Depuis le début de l’été, les patients de La Bruyère, Éghezée, Fernelmont, Gembloux, et Wasseiges se rendent sur rendez-vous au poste médical de Rhisnes, s’ils sont malades durant les week-ends où les jours fériés. Mais pourquoi toutes ces gardes ont été rassemblées ? « La population augmente mais plusieurs médecins arrêtent la profession à cause de leur âge. Donc, la charge de travail est de plus en plus importante et cela à des répercussions en termes de qualités de vie, de motivation et d’attractivité de la profession pour les généralistes restants. Nous devions donc trouver une solution », explique Isabelle Lupant, responsable du projet et coordinatrice médicale du poste de garde de Rhisnes.

Pour éviter que nos médecins abandonnent la profession ou que ces conditions de travail n’attirent plus les jeunes, l’Association des Généralistes de Haute Hesbaye Namuroise (AGHHN) a lancé son poste médical de garde.

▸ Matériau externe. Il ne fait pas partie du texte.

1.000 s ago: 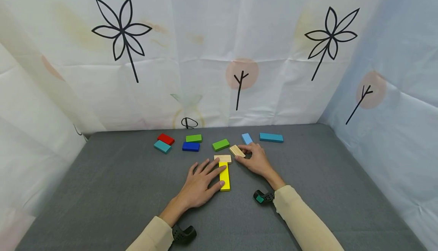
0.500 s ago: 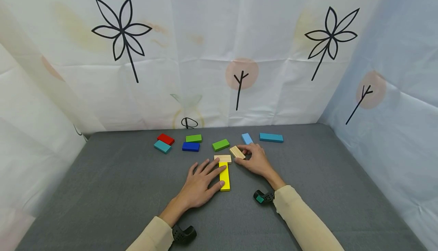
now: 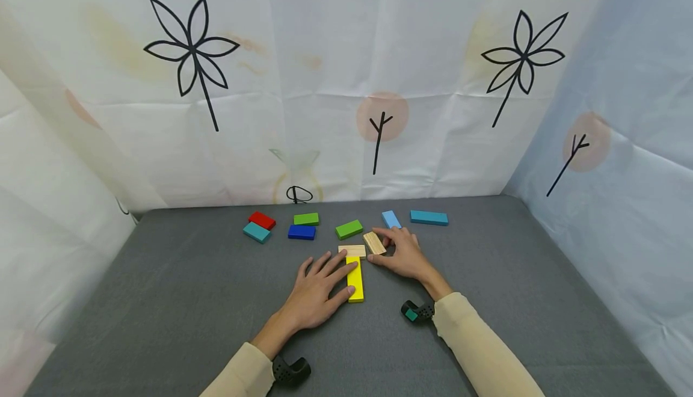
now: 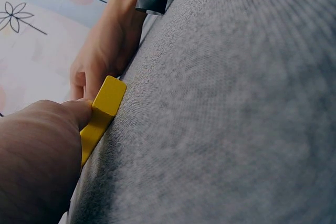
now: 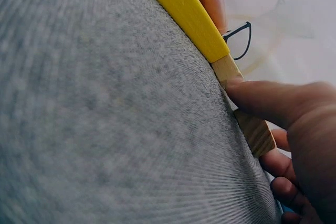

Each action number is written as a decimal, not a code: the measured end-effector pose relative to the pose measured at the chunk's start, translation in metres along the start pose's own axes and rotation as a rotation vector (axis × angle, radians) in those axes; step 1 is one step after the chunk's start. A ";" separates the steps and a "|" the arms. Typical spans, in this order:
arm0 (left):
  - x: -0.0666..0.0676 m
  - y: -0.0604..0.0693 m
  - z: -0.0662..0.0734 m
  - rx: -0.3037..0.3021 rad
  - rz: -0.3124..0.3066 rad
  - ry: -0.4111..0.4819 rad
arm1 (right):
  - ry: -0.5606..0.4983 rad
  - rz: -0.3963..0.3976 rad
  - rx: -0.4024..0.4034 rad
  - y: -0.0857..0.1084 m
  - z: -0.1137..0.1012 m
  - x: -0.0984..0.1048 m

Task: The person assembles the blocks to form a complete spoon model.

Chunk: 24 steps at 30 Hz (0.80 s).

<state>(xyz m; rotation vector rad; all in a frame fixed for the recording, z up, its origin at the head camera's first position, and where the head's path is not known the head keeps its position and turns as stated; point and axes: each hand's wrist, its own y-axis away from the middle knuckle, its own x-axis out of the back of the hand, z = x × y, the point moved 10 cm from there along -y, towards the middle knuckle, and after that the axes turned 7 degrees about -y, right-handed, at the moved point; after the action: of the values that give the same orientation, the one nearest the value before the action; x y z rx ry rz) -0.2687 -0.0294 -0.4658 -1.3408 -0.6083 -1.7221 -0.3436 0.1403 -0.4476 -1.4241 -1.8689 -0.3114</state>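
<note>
My left hand (image 3: 316,295) lies with its fingers spread over the long yellow block (image 3: 355,283). Its thumb touches that block's near end, also seen in the left wrist view, while other fingertips reach a plain wooden block (image 3: 352,251) set crosswise at the far end. Together the two blocks form a T shape. A second wooden block (image 3: 375,243) lies slanted just right of the crosswise one. My right hand (image 3: 406,255) holds this slanted block between thumb and fingers. In the right wrist view the thumb tip sits beside the crosswise block and fingers curl at the slanted block's other end (image 5: 256,135).
Behind the hands lie a green block (image 3: 349,229), a light blue block (image 3: 391,219) and a long blue-teal block (image 3: 429,218). Farther left are red (image 3: 262,220), teal (image 3: 257,232), green (image 3: 306,219) and dark blue (image 3: 301,232) blocks. A printed curtain (image 3: 325,144) stands behind the grey table (image 3: 178,301).
The slanted wooden block has turned a little more upright and moved slightly nearer me, with my right fingers shifting along it. My left hand and the yellow block have not moved.
</note>
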 end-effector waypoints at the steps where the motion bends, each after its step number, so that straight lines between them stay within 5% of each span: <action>1: 0.000 0.000 0.000 0.001 -0.001 0.000 | -0.005 0.003 -0.009 0.000 0.001 0.000; 19: 0.000 0.000 0.000 0.001 -0.004 0.010 | -0.006 0.012 -0.062 0.001 0.006 0.001; 24: 0.001 0.000 0.001 0.000 0.001 0.011 | -0.015 -0.031 -0.017 0.002 0.001 0.001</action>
<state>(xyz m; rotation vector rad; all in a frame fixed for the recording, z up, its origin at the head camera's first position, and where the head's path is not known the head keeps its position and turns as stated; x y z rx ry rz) -0.2684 -0.0292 -0.4646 -1.3309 -0.6017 -1.7277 -0.3424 0.1426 -0.4477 -1.4137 -1.9060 -0.3340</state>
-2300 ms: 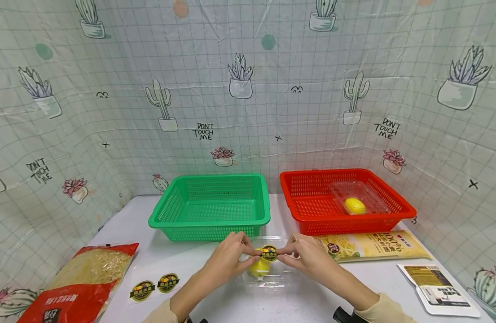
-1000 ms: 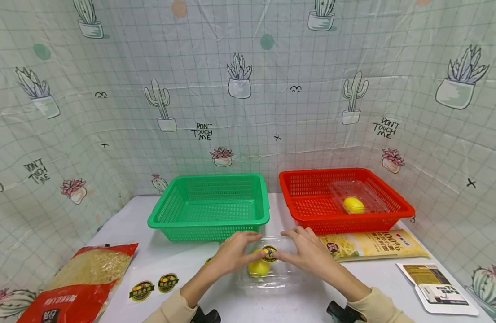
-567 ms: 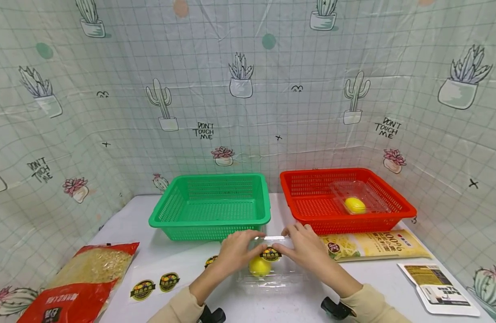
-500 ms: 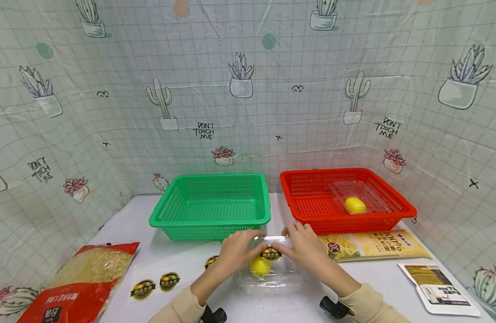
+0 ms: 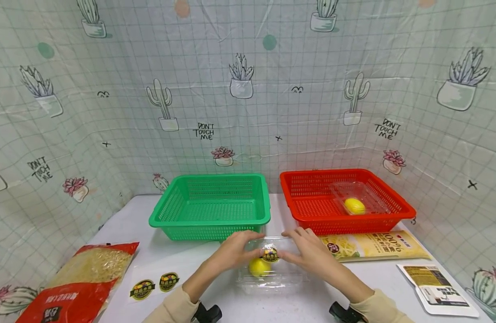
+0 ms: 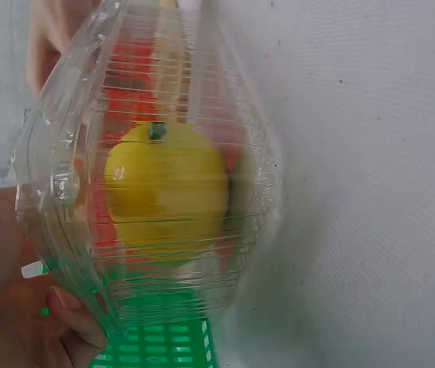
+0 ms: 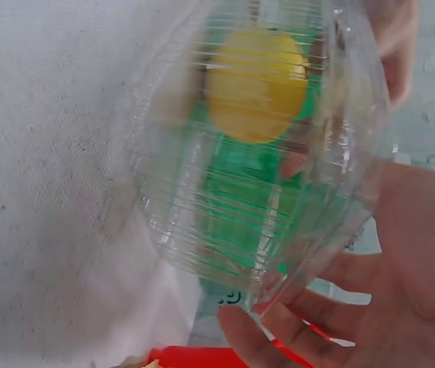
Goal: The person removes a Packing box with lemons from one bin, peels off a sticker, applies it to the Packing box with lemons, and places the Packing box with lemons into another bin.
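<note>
A clear plastic clamshell box (image 5: 288,274) rests on the table with a yellow lemon (image 5: 260,268) inside. On its lid lies a round black-and-gold sticker (image 5: 269,254). My left hand (image 5: 231,252) holds the box from the left, thumb on the lid beside the sticker and fingers bent over the far edge. From the right, my right hand (image 5: 311,255) grips it likewise, its thumb touching the lid by the sticker's other side. In the right wrist view, bent fingertips (image 7: 240,333) reach the box's far rim. Ribbed walls show the lemon (image 6: 168,192) in the left wrist view.
Behind stand a green basket (image 5: 209,223) and a red basket (image 5: 353,220) holding another clamshell (image 5: 369,199) with a lemon. A yellow pasta packet (image 5: 377,246) and a pouch (image 5: 437,289) lie right. Left are a red bag (image 5: 82,278) and a sticker sheet (image 5: 183,264).
Earlier both hands pinched the sticker's sides over the lid. They have let go of it, and their fingers have spread to the box's far edge. Lately the thumbs have slid slightly apart.
</note>
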Motion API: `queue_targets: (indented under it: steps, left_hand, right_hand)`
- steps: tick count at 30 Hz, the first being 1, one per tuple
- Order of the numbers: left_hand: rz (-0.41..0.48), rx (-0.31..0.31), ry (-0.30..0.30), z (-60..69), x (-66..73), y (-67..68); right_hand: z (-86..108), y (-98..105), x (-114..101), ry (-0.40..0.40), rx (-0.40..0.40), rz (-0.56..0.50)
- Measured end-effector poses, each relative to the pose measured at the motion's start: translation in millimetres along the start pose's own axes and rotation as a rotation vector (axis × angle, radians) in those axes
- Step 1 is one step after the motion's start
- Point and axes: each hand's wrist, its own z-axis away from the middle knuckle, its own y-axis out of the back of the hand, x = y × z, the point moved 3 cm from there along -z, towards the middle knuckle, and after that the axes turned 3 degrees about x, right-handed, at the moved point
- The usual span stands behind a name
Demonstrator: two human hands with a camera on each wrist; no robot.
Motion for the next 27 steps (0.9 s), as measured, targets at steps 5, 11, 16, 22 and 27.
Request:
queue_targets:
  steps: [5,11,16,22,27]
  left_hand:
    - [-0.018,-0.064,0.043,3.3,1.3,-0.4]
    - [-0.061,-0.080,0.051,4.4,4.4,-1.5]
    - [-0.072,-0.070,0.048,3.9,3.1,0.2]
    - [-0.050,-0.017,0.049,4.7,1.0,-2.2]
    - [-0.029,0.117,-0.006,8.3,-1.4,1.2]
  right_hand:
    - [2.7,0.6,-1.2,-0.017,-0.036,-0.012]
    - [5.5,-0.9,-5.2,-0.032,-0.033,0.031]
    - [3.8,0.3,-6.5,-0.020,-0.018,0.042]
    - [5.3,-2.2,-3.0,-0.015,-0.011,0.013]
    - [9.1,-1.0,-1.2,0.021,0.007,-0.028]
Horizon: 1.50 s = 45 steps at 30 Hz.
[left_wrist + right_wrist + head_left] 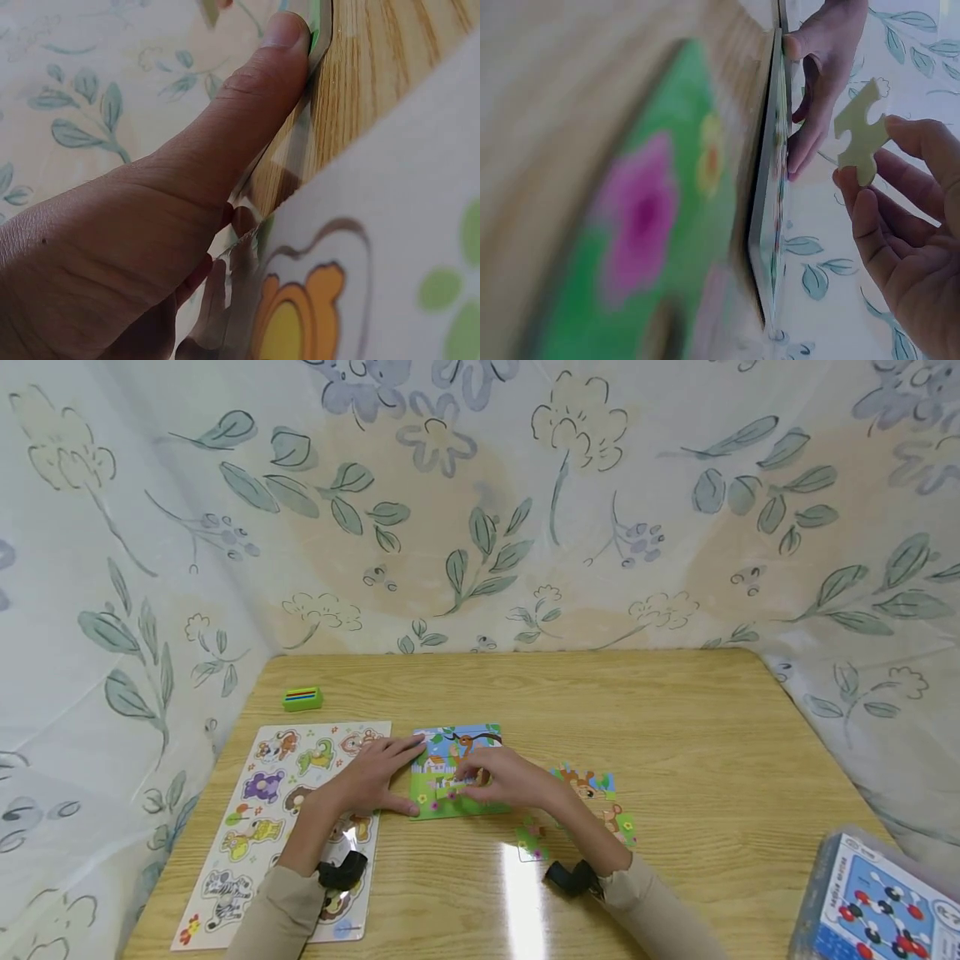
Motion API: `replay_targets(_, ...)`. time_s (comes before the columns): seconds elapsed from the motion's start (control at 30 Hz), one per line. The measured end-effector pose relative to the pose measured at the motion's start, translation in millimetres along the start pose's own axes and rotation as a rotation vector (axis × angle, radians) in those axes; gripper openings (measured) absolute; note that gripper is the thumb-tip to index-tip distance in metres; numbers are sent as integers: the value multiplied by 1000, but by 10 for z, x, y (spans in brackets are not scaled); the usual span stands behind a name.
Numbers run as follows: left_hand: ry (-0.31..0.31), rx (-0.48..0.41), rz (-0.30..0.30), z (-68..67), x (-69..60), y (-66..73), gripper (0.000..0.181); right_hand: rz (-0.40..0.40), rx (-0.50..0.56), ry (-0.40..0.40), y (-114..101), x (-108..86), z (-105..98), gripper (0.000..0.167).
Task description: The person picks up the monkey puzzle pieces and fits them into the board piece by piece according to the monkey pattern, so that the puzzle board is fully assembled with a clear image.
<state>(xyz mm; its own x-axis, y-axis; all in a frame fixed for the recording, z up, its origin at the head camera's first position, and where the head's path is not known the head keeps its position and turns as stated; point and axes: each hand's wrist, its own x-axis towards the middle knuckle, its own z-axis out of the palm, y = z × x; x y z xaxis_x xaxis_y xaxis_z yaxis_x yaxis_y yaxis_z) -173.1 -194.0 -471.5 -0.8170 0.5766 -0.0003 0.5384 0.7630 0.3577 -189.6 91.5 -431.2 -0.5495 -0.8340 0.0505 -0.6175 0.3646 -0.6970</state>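
A jigsaw board (431,808) with a picture of a house, a tree branch and flowers lies mid-table. My left hand (371,779) rests along its left side, fingers extended and thumb at the lower edge; the left wrist view shows that thumb against the board's green edge. Above the board, my right hand (513,778) pinches a jigsaw piece (861,133) between thumb and fingers. Its pale, plain back faces the right wrist camera. Loose jigsaw pieces (531,843) lie right of the board, some partly hidden beneath the right forearm.
A large white animal puzzle board (251,806) lies at the left, under the left forearm. Behind it sits a small green block with coloured stripes (302,698). A boxed molecule set (885,902) stands at the front right corner. Floral fabric (480,527) hangs behind the table.
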Motion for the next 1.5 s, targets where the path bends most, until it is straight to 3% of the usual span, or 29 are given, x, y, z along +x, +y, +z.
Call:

Et tous tirent un bilan positif de ce nouveau système. « C’est beaucoup moins fatigant puisque ce sont les patients qui viennent ici. Mais attention, un autre médecin se déplace aussi pour ceux qui ne peuvent pas bouger », précise Frédéric Muller, médecin généraliste à Meux. « Et puis, nous avons aussi une secrétaire qui prend les rendez-vous. Avant, nous devions le faire nous-mêmes. C’était donc une tâche supplémentaire. Son aide est donc nécessaire. Et puis, grâce à elle, le patient peut aussi avoir un accueil personnalisé. »

« moins de temps sur la route »

Mais ce généraliste se dit moins épuisé car sa garde se limite à 12 heures. Avant, il devait être disponible tout le week-end, du vendredi au lundi matin. « Et sur ces 12 heures, nous consultons autant de patients que nous le faisions en un week-end. En fait, nous ne perdons plus de temps sur les routes. »

Ce système de garde permet aussi de lutter contre l’insécurité, à laquelle les généralistes sont souvent confrontés. «  En fait, à partir de 22h, les consultations se déroulent chez le patient. Et, dans ce système de garde, nous sommes accompagnés par des chauffeurs », souligne aussi Frédéric Muller.